Yes, that is simple. One data point and a conclusion. No offense, but that's a worthless conclusion. Analogy: I know a guy who bought 200 dollars worth of lottery tickets, and one of them paid off for $10,000. Therefore you're a fool if you don't put $200 dollars into lottery tickets as often as possible.

I'm not trying to say that investing in the stock market is in any way comparable to investing in lottery tickets. But your logic is comparable to this.

The stock market made (very roughly) a 10 fold increase, if you bought when it was down in the 1930s and held to the 1960s, then it had another approximate 10 fold increase from the early 1980s to 2000. Really, there are 2 twenty year periods 1940 - 1960 and 1980 - 2000 or so when it did fantastic. The rest of the time, total crap shoot.

It is very possible, based on history that in the not so distant future, a buyer of stocks won't see the market back to their price for a good 10 to twenty years. But I have no clue, maybe stocks will be up a lot before that happens. This is not a recommendation one way or the other.

I'm not saying stocks aren't a good investment, but they aren't the no brainer you paint them to be.

12   marcus   2011 Jul 14, 7:33am  

Another chart, also log scale, but larger with more detail

http://stockcharts.com/freecharts/historical/djia1900.html

13   edvard2   2011 Jul 14, 7:45am  

marcus says

Yes, that is simple. One data point and a conclusion. No offense, but that's a worthless conclusion. Analogy: I know a guy who bought 200 dollars worth of lottery tickets, and one of them paid off for $10,000. Therefore you're a fool if you don't put $200 dollars into lottery tickets as often as possible.

Not really. As mentioned, over the long term ( those 2 words being crucial here) stocks deliver a 7-8% annual return. But I'll use your betting analogy. If you went to gamble 8% of the money you bet every single time would it be worth it to you? Of course you would.

The advantage of the stock market is that plainly put- it represents anything and everything we buy, use, and interact with. At any given time- even in the worst of times- any number of companies are making money. A LOT of money. In recessions some companies do very well. Those same companies might do not as well in good times. And vice-versa. The returns I mention are for the overall market. That doesn't mean you put all your bets on a few companies and spin the wheel. It means you put down money on as widely a dispersed spread of companies as possible because all together those combined investments- both those that are losing and winning- will over time gain 7-8% over the long term. And no- that doesn't mean looking at recent history and making a judgment that stocks are lousy. They have been lousy before and people probably had the same attitude. The above is for the 30-40 year window- or as long as the typical American works before they retire and thus need a stable income afterwards.

Anyway, all of this is bare-basics economic advice and any financial planner or economist will likely repeat the exact same thing.

14   Â¥   2011 Jul 14, 7:56am  

edvard2 says

The above is for the 30-40 year window

that correlates with the baby boom aging from ~25 to ~65.

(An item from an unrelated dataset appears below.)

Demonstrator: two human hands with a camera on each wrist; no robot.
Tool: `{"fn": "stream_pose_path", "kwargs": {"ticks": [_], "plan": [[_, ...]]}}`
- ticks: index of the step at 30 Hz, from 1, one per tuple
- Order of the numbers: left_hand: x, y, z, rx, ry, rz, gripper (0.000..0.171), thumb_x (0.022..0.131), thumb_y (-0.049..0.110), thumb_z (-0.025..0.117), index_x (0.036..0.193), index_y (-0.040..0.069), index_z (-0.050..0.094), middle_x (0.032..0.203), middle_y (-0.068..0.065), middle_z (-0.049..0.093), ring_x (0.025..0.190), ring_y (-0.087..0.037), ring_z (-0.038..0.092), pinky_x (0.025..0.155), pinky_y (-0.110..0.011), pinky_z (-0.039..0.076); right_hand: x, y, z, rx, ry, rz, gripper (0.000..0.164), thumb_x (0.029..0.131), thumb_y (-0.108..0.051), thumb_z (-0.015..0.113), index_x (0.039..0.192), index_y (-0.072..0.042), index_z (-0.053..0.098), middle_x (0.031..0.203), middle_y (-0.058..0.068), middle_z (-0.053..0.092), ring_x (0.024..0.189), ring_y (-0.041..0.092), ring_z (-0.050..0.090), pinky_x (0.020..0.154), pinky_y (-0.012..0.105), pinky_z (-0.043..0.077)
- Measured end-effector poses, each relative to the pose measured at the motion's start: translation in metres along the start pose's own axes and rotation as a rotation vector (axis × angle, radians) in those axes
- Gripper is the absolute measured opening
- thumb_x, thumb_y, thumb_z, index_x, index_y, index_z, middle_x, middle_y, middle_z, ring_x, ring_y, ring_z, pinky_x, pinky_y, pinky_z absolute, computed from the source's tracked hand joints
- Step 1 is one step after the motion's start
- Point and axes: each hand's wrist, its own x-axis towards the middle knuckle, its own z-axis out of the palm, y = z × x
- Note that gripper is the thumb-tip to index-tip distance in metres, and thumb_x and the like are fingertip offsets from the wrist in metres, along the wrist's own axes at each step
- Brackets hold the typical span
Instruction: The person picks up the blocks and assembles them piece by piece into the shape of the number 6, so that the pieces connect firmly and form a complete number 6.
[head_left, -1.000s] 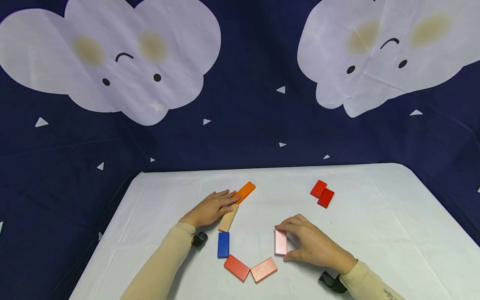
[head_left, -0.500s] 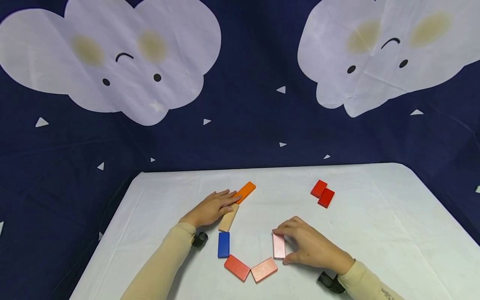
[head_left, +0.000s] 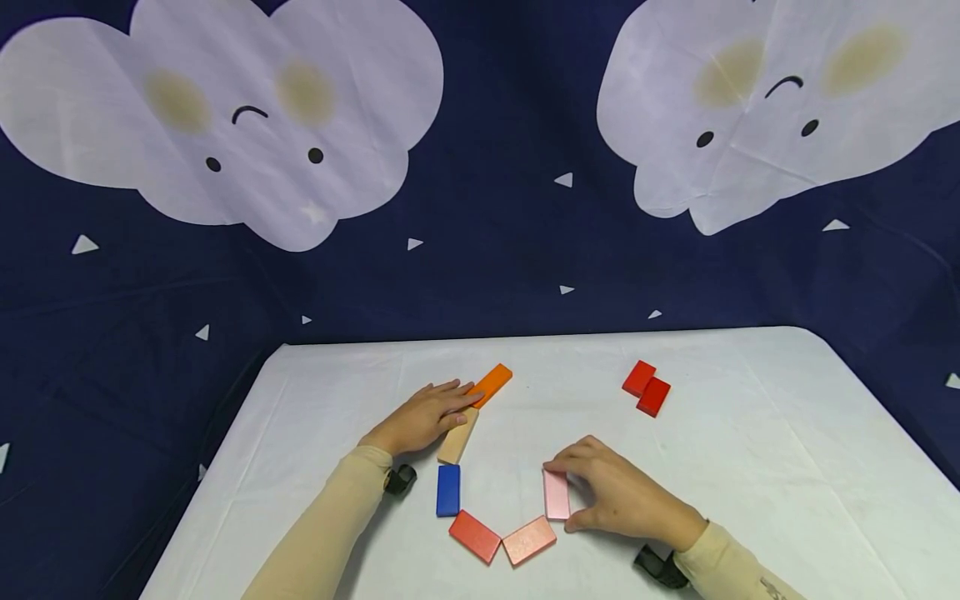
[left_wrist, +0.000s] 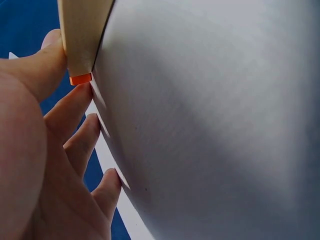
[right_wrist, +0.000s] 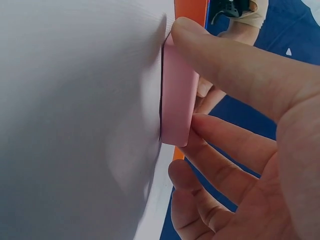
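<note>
So the right hand (head_left: 626,492) is pinching the pink block (head_left: 557,497) between thumb and fingertips, lower middle of the frame, just beside the salmon block (head_left: 529,540). The left hand (head_left: 420,418), left of center, is lying with its fingers spread, touching the orange block (head_left: 495,383) and the tan block (head_left: 459,437). Below those, the blue block (head_left: 448,491) and coral-red block (head_left: 476,536) are continuing the curve. Two dark red blocks (head_left: 653,397) are sitting together, touching, right of center, on the white cloth (head_left: 765,467).
</note>
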Motion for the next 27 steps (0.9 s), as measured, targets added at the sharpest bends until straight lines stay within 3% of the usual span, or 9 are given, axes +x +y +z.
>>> {"fn": "stream_pose_path", "kwargs": {"ticks": [18, 27], "plan": [[-0.0006, 0.0011, -0.0005, -0.017, -0.001, -0.016, 0.049, 0.106, 0.033, 0.050, 0.154, 0.021, 0.044, 0.160, -0.004, 0.037, 0.150, -0.028, 0.027, 0.122, -0.055, 0.014, -0.0007, 0.0019, 0.0011, 0.033, -0.003, -0.003, 0.065, 0.069, -0.026, 0.092, 0.129, -0.015, 0.068, 0.123, -0.013, 0.063, 0.116, 0.012, 0.052, 0.101, 0.040, 0.048], [0.0001, -0.0007, 0.0004, -0.012, 0.009, 0.026, 0.049, 0.107, 0.031, 0.050, 0.153, 0.018, 0.045, 0.159, -0.007, 0.038, 0.149, -0.031, 0.029, 0.121, -0.058, 0.016, -0.0024, 0.0027, -0.0016, 0.040, -0.009, -0.010, 0.067, 0.069, -0.030, 0.092, 0.130, -0.016, 0.066, 0.126, -0.014, 0.061, 0.118, 0.012, 0.052, 0.102, 0.039, 0.048]]}}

15   edvard2   2011 Jul 14, 8:07am  

Troy says

edvard2 says

The above is for the 30-40 year window

that correlates with the baby boom aging from ~25 to ~65.

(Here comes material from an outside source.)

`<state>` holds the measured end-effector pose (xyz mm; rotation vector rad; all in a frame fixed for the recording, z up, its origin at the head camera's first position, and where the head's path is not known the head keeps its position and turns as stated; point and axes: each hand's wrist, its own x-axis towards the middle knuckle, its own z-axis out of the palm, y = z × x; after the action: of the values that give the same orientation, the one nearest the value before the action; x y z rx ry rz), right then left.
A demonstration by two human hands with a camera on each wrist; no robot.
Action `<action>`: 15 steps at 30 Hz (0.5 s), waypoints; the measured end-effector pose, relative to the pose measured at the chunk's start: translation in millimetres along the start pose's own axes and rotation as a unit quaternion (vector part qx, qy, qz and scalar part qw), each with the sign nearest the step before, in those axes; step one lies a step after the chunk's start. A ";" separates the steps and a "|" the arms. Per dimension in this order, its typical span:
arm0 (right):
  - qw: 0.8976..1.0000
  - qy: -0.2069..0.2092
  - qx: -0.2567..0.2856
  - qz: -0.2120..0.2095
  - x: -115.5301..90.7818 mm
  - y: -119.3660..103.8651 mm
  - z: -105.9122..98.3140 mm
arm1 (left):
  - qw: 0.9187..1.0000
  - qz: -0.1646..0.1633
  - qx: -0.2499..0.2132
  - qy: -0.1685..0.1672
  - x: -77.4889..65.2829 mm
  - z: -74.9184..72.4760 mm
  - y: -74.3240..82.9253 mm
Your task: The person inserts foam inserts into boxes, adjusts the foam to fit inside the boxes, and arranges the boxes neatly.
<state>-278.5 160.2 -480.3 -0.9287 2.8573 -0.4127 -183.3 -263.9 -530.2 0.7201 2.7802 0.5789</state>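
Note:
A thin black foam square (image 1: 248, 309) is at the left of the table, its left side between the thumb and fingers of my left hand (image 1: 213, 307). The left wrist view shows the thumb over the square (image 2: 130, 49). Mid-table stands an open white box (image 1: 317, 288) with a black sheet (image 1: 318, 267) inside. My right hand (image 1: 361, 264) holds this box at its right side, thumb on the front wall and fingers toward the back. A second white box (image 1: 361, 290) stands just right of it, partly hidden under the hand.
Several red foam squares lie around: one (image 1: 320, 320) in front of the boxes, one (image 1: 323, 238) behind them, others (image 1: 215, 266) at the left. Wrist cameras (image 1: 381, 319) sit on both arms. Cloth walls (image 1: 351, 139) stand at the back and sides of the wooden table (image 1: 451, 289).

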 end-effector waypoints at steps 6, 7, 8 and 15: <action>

“Nessuna soluzione . . . nessun problema!„

Again- the average return of 7-8% is from 100 years of average returns. I think this topic all boils down to cold math. Real estate- over the past 100 years- has returned 3-4% annually, again over the long term. Stocks have returned 7-8% over that same period. If some folks want to believe that suddenly we're going to break that 100 year pattern then so be it.

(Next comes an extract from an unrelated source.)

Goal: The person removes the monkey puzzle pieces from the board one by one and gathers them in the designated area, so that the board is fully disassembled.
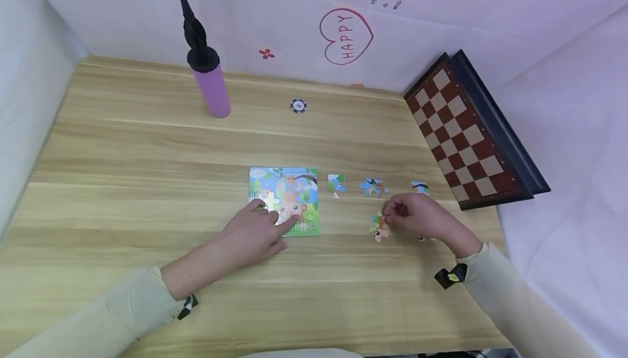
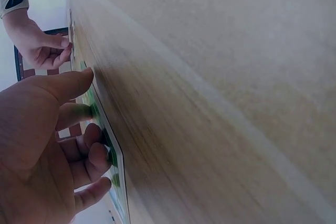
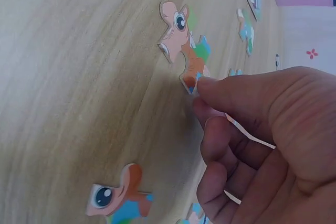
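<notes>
My left hand (image 1: 252, 232) lies over the jigsaw puzzle board (image 1: 315, 222), index finger stretched out and touching the rabbit picture. In the left wrist view, the other fingers of the left hand (image 2: 58, 129) bend loosely at the board's edge. Further right, the right hand (image 1: 417, 216) pinches the edge of a puzzle piece (image 1: 379, 231) with thumb and index finger. That puzzle piece (image 3: 181, 30) shows an eye and an orange-brown part in the right wrist view. A second piece with an eye (image 3: 123, 199) lies below it there, partly covered by the right hand in the head view.
Between board and chessboard (image 1: 456, 134) lie a green-blue piece (image 1: 336, 182), a blue piece with a branch (image 1: 373, 187) and another piece (image 1: 420, 186). A purple pump (image 1: 213, 91) and a poker chip (image 1: 298, 105) are at the table's back.
</notes>
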Tool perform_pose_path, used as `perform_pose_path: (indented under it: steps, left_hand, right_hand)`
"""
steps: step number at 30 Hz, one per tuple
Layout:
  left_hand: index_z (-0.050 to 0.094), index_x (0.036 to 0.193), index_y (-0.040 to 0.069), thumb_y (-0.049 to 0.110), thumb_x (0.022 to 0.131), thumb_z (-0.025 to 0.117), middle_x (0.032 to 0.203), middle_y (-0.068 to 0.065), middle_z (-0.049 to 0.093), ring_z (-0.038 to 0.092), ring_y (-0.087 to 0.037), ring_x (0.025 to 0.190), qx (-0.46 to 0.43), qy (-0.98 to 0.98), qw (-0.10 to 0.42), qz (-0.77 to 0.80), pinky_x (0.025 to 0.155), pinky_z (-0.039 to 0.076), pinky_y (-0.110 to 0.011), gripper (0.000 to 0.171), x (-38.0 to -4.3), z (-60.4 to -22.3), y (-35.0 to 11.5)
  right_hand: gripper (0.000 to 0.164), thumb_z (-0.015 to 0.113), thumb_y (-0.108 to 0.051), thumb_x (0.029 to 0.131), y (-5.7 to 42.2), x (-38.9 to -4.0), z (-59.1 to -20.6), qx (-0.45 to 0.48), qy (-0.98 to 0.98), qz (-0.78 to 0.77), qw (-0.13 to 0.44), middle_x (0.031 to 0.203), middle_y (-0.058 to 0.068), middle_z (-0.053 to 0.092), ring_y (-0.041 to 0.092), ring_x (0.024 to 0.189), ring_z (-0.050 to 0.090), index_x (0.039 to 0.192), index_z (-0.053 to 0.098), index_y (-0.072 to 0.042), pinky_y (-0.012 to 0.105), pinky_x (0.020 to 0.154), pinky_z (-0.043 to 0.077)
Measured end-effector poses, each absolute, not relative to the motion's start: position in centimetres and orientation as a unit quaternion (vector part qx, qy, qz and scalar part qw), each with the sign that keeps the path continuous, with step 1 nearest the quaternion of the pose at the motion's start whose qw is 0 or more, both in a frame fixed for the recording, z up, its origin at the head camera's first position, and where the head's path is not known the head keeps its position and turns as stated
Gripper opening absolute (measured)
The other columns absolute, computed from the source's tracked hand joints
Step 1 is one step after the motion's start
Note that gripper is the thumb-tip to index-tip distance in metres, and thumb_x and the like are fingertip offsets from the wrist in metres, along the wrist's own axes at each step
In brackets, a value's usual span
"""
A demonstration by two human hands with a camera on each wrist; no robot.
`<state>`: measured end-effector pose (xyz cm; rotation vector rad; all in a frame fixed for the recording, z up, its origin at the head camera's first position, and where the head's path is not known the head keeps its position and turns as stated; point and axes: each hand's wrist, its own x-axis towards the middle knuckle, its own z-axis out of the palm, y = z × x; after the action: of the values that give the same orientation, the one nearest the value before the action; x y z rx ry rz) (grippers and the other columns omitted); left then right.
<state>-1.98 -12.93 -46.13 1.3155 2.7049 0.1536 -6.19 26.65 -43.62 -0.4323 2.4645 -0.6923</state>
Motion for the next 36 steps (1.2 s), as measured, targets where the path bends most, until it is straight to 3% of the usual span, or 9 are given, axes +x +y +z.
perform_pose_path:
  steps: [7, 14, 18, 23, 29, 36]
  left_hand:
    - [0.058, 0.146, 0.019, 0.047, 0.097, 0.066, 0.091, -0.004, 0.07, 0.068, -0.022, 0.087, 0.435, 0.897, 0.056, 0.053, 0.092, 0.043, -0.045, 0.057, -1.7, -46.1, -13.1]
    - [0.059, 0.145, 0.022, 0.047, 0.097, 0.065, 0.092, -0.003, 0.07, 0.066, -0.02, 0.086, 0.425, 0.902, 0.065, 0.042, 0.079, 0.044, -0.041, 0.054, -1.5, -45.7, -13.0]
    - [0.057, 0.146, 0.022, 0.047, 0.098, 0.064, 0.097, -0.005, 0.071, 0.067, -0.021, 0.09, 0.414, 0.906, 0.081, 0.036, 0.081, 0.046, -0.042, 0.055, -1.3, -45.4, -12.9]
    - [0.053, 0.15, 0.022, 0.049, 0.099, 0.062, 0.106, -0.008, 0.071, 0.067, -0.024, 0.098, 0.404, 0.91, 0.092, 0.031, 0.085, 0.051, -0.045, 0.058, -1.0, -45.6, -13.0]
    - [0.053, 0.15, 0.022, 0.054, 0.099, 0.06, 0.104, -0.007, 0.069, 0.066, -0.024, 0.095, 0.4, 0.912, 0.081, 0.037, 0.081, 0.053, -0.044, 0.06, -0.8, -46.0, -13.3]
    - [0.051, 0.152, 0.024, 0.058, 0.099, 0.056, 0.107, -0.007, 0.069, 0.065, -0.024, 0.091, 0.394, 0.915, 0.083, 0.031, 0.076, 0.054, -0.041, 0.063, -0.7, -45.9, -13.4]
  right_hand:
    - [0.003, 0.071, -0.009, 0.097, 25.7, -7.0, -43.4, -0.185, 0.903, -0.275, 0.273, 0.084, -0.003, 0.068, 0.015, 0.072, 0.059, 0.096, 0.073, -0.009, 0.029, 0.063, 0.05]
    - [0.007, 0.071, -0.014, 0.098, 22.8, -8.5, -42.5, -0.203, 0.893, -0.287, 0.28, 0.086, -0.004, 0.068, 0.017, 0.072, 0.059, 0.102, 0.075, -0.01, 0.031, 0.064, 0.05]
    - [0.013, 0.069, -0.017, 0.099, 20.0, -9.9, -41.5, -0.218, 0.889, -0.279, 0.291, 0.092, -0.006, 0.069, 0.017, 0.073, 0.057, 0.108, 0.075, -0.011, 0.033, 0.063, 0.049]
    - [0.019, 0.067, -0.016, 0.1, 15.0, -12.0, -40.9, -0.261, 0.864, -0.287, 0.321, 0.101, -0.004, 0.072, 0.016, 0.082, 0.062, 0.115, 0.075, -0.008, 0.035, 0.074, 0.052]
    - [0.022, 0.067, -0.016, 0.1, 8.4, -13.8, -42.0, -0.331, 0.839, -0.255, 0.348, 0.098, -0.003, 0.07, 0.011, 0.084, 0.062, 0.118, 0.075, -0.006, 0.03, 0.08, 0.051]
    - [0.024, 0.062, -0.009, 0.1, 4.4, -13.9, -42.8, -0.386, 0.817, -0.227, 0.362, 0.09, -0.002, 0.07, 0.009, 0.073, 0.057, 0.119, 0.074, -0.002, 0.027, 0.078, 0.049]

16   PockyClipsNow   2011 Jul 14, 9:28am  

The problem with comparing them is you have basically random entry points.

Both RE and Stocks are bubble prone. Buy at the peak and you get burned. Timing, timing, timing is more important than asset class.

17   mdovell   2011 Jul 14, 10:18am  

"Real estate is unique in that it's a tangible asset,"

Huh? So are commodities (gold, silver, platinum, palladium). Heck some might want to invest in precious stones (diamonds, rubies, saffires, emeralds). If someone really has money they might try artwork but I personally would never do that. Of course there are those that like the big "toys". Ever see an auto auction? High end cars can go for tens of thousands. A fair amount of items can be an asset. But should a true asset require maintenance?

"it's a hedge against inflation, and it earns a return."

It's a hedge against inflation if the value of it keeps up. Certainly you agree that not all land is equal. An acre of land in the Bay Area is worth more than in Montana, a parking spot in Manhattan can probably go for more than a house in Detroit etc. Earning a return implies that values always go up.

There is a difference between the value of the land and a value of a building.

"The richest and smartest investors in the world are buying American real estate right now."

But investors aren't always the richest people in the world. Certainly if an individual can find good tenants that pay on time and there are no significant issues with maintenance then it can be good.

But as time goes on the idea of physically having a place...having THEIR own place becomes nullified.

What specifically ties someone to a given area? Communications have not been limited to a area in maybe 20 years. Email, voice over ip, wifi etc. Fed Ex and UPS will deliver nearly anything to anywhere. Shopping online can yield almost anything (some states even booze and tobacco :-D) Plenty of people live in cities and rent and it is fine for them.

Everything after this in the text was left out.